[Dataset records]
┌──

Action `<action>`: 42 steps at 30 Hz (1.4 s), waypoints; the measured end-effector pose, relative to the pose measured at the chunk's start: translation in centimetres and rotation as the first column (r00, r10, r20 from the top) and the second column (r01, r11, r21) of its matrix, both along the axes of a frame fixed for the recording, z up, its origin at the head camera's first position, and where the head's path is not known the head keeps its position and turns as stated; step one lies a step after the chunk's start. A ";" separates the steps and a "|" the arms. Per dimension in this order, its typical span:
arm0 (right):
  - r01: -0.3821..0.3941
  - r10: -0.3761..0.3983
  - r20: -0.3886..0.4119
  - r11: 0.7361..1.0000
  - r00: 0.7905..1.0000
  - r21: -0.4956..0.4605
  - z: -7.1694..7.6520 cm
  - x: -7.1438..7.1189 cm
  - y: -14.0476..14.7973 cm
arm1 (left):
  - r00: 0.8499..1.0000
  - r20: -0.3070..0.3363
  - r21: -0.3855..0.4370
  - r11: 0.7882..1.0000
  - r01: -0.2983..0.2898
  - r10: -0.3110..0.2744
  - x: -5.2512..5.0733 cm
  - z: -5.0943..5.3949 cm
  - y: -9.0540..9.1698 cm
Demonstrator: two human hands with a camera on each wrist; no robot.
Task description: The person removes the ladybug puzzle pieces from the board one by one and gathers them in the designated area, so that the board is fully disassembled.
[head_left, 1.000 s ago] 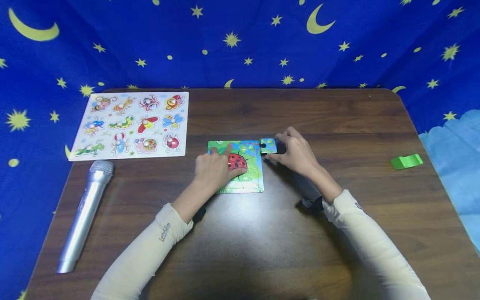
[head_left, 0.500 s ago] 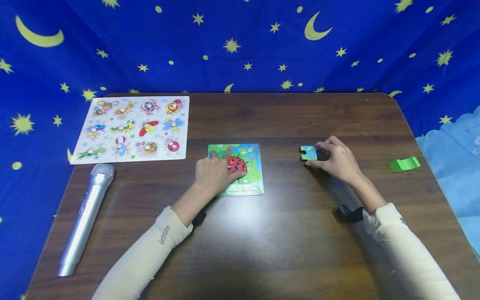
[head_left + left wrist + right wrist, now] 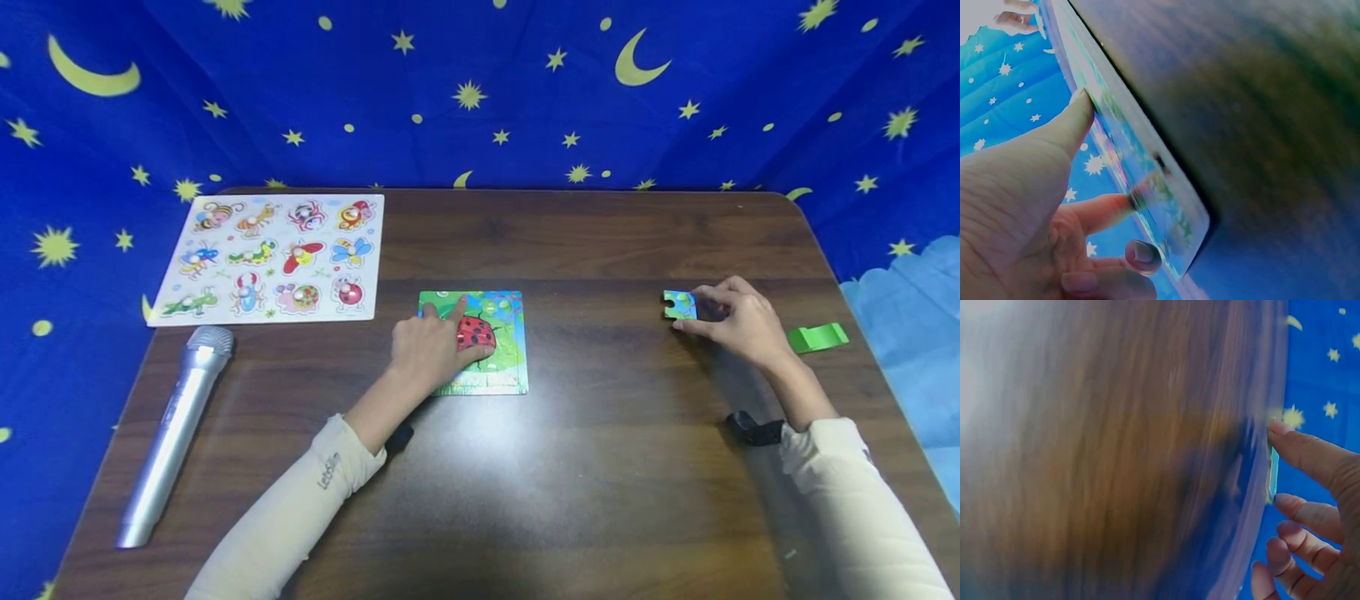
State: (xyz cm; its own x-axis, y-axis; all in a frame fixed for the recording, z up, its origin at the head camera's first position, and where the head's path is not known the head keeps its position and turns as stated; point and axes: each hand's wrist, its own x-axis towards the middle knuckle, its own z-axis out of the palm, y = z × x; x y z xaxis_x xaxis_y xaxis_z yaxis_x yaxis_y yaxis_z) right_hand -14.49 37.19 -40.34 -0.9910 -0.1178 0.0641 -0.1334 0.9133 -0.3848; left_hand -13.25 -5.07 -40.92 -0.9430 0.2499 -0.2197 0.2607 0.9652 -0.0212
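Observation:
A square ladybug puzzle (image 3: 506, 354) lies at the middle of the table. The left hand (image 3: 425, 350) rests on its left part, thumb and a finger spread over the red ladybug, covering that side. In the left wrist view, the left hand's (image 3: 1041, 206) thumb and fingertips touch the face of the puzzle board (image 3: 1172, 206). Well to the right, the right hand (image 3: 742, 321) pinches a small blue and green puzzle piece (image 3: 681, 305) by its edges. Seen edge-on in the right wrist view, the piece (image 3: 1273, 472) sits between the thumb and a finger of the right hand (image 3: 1316, 512).
A white board with insect pictures (image 3: 285, 271) lies at the back left. In front of it is a silver microphone (image 3: 176, 433). A green folded strip (image 3: 819, 337) lies near the right edge, just beyond the right hand. A blue starry cloth (image 3: 525, 92) hangs behind the table.
The right hand has carried the small piece from beside the puzzle's upper right corner far to the right, near the green strip. The left hand has stayed on the puzzle.

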 end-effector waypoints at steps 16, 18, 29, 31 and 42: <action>0.031 -0.032 0.059 0.999 0.998 0.014 -0.4 -1.5 2.7 | 1.000 0.005 0.004 1.000 -0.012 0.012 0.1 0.0 0.0; 0.029 -0.030 0.059 0.999 0.998 0.016 -0.5 -1.6 2.7 | 1.000 -0.002 0.007 1.000 -0.010 0.010 0.1 0.1 -0.1; 0.019 -0.020 0.033 0.999 0.999 0.030 -0.5 -0.8 1.0 | 1.000 0.019 0.067 0.998 -0.003 0.001 -0.1 0.2 -0.3; -0.004 0.004 -0.005 0.999 1.000 0.032 -0.4 -0.5 -0.2 | 1.000 0.024 0.078 0.997 -0.007 0.005 -0.1 0.3 -0.6; -0.239 0.239 -0.129 0.971 0.963 0.016 -0.3 -0.6 -8.4 | 0.995 0.055 0.065 0.994 -0.084 0.081 0.4 0.5 -2.8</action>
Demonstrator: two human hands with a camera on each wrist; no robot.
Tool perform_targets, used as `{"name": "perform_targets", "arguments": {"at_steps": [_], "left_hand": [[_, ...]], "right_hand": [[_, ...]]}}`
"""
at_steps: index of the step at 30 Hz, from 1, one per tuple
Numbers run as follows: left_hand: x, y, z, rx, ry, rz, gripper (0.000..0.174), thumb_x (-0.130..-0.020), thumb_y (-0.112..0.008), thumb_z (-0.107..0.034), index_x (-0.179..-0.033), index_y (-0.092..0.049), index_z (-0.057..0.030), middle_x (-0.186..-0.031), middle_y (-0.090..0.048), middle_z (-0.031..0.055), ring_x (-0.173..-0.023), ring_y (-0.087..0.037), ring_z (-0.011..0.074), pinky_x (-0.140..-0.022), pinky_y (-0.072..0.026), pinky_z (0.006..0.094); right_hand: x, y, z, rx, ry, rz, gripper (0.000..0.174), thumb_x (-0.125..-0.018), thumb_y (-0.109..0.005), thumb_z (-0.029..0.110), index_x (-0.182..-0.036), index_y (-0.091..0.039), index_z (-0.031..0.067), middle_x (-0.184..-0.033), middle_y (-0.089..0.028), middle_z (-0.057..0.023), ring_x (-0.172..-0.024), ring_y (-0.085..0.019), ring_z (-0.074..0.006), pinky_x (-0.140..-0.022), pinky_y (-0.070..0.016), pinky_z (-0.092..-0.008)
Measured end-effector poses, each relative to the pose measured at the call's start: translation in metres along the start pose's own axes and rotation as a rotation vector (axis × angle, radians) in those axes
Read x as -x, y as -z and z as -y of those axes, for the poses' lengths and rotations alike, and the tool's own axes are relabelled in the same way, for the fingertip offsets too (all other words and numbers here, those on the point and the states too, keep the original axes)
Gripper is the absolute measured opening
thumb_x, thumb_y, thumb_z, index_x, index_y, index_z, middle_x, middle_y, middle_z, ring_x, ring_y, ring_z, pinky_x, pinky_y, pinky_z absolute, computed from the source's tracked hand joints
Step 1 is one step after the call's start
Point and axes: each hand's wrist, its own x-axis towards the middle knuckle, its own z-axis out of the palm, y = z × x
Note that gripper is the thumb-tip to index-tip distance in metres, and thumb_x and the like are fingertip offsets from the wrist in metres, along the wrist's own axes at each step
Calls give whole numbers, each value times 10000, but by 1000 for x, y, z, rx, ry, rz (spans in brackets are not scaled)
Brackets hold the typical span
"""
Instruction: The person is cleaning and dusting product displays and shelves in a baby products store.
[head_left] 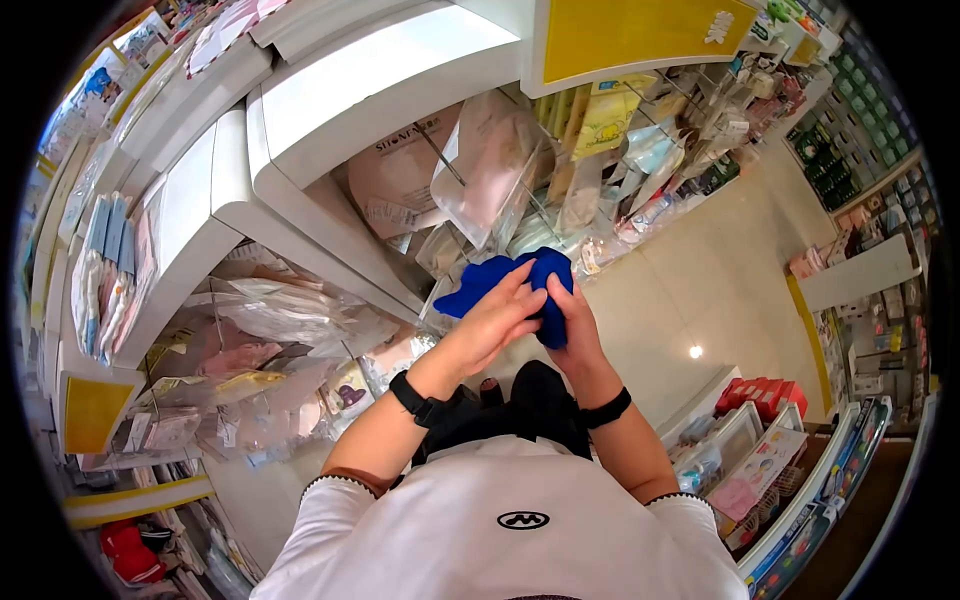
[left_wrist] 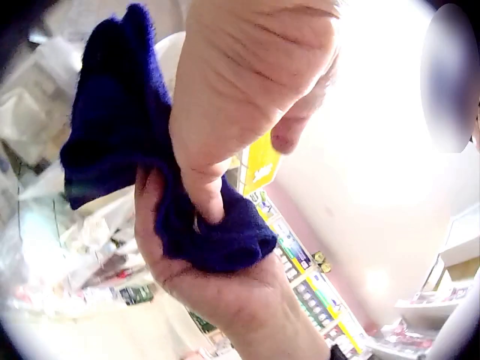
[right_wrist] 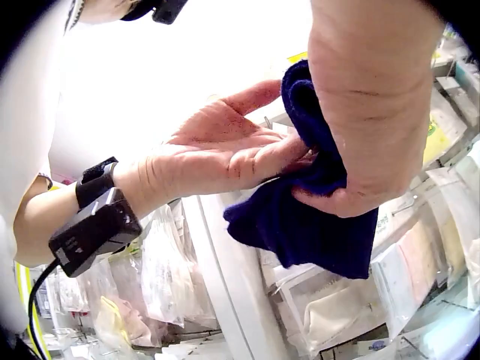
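Observation:
A soft blue cloth (head_left: 490, 282), folded and bunched, is between my two hands in front of my body. My right hand (head_left: 572, 318) grips it, the thumb lying over the cloth. In the right wrist view the cloth (right_wrist: 315, 225) hangs below my right hand (right_wrist: 371, 112). My left hand (head_left: 492, 322) reaches across with its fingers nearly straight, touching the cloth. Seen from the left wrist, a finger of my left hand (left_wrist: 251, 82) presses into a fold, its thumb apart from the cloth. The palm of my right hand (left_wrist: 217, 296) lies under the cloth (left_wrist: 112, 105).
White shelving (head_left: 390, 75) with hanging clear-bagged goods (head_left: 490, 165) stands ahead and to the left. Pale tiled floor (head_left: 700, 290) stretches to the right. Low bins (head_left: 745, 460) with packaged items stand at my right side. A black wrist device (right_wrist: 96, 229) sits on my left wrist.

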Motion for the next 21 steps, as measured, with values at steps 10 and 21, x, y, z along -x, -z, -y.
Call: {"name": "perform_targets", "arguments": {"at_steps": [10,21], "left_hand": [[-7,67,-44,-665,-516,-847,501,-796,-626,-199,-1209,-433,9,-1097,-555,90,-977,-539,158,-882,-389,276],[-76,71,-84,-513,-429,-847,479,-824,-577,-296,-1189,-481,-1,-1112,-546,97,-1012,-481,179,-871,-359,280]], "right_hand": [[-40,51,46,-59,-280,90,376,-880,-484,261,-1187,-460,45,-1094,-568,-92,-993,-560,-221,-867,-443,-369],[-54,73,86,-56,-558,118,310,-847,-542,215,-1124,-529,74,-1062,-593,-56,-975,-562,-199,-852,-443,-349]]}}
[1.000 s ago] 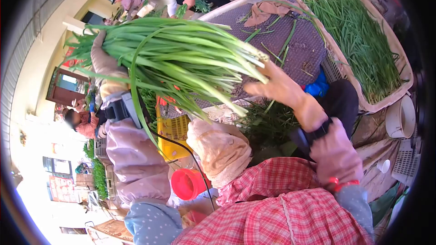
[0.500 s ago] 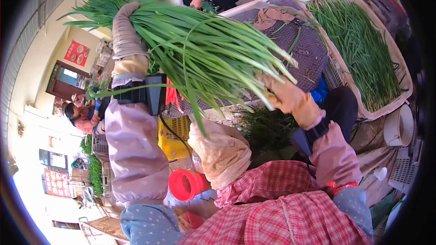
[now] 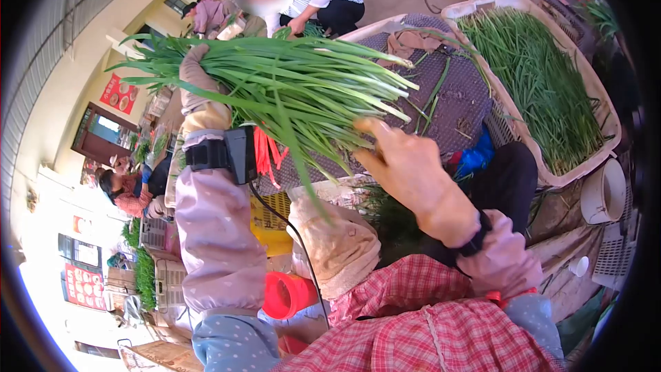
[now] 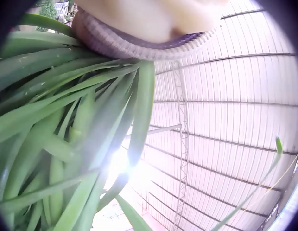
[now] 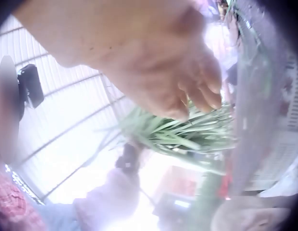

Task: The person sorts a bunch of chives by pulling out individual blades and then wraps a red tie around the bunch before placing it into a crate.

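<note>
My left hand (image 3: 200, 76), in a ribbed glove, grips a thick bunch of garlic chives (image 3: 275, 72) around its leafy part. The bunch lies sideways in the air, leaf tips to the left and pale stem ends (image 3: 385, 86) to the right. In the left wrist view, long flat leaves (image 4: 52, 115) spill down past the glove (image 4: 115, 41); the fingers are hidden. My right hand (image 3: 413, 172) is at the lower edge of the stem ends, thumb and forefinger spread apart. In the right wrist view its fingertips (image 5: 211, 98) overlap the blurred bunch (image 5: 182, 132).
A long tray (image 3: 475, 14) of chives stands at right, beside a padded surface (image 3: 454, 110) with loose leaves and a brown cloth (image 3: 416, 41). Below are a yellow crate (image 3: 275, 234), a red bucket (image 3: 292, 293) and a white bucket (image 3: 602, 193). A person (image 3: 310, 0) crouches opposite.
The bunch rose and swung right, then moved slightly back left. My right hand, over the stem ends half a second ago, now sits lower beside them with its fingers spread.
</note>
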A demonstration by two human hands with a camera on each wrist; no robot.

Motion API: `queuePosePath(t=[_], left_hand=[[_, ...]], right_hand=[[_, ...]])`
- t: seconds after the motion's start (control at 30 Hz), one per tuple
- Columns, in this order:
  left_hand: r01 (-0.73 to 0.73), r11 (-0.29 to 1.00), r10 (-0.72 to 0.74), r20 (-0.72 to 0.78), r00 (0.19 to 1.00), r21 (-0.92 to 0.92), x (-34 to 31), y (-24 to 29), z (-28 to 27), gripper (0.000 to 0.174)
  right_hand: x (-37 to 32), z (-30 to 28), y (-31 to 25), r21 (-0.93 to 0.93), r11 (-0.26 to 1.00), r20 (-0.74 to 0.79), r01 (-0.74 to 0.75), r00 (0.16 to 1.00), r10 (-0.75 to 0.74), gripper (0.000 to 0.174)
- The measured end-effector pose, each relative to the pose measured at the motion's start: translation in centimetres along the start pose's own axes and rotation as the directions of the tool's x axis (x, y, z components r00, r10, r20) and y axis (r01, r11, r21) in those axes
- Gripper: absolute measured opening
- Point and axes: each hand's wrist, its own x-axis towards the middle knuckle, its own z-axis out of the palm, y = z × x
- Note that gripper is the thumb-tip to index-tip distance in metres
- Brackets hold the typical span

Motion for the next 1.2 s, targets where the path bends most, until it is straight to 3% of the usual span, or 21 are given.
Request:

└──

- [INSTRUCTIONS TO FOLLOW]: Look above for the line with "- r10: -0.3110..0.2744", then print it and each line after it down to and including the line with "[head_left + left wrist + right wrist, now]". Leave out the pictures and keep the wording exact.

- [TASK OUTPUT]:
  - r10: -0.3110..0.2744
  - x: -5.2512..5.0733 cm
  - z: -5.0943..5.3949 cm
  - y: -9.0540..9.1698 cm
Demonstrator: two human hands with a camera on each wrist; no robot.
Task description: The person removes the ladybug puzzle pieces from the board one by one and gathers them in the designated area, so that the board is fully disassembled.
[head_left, 1.000 s ago] 
[head_left, 0.500 s ago] 
[head_left + left wrist + right wrist, now] 

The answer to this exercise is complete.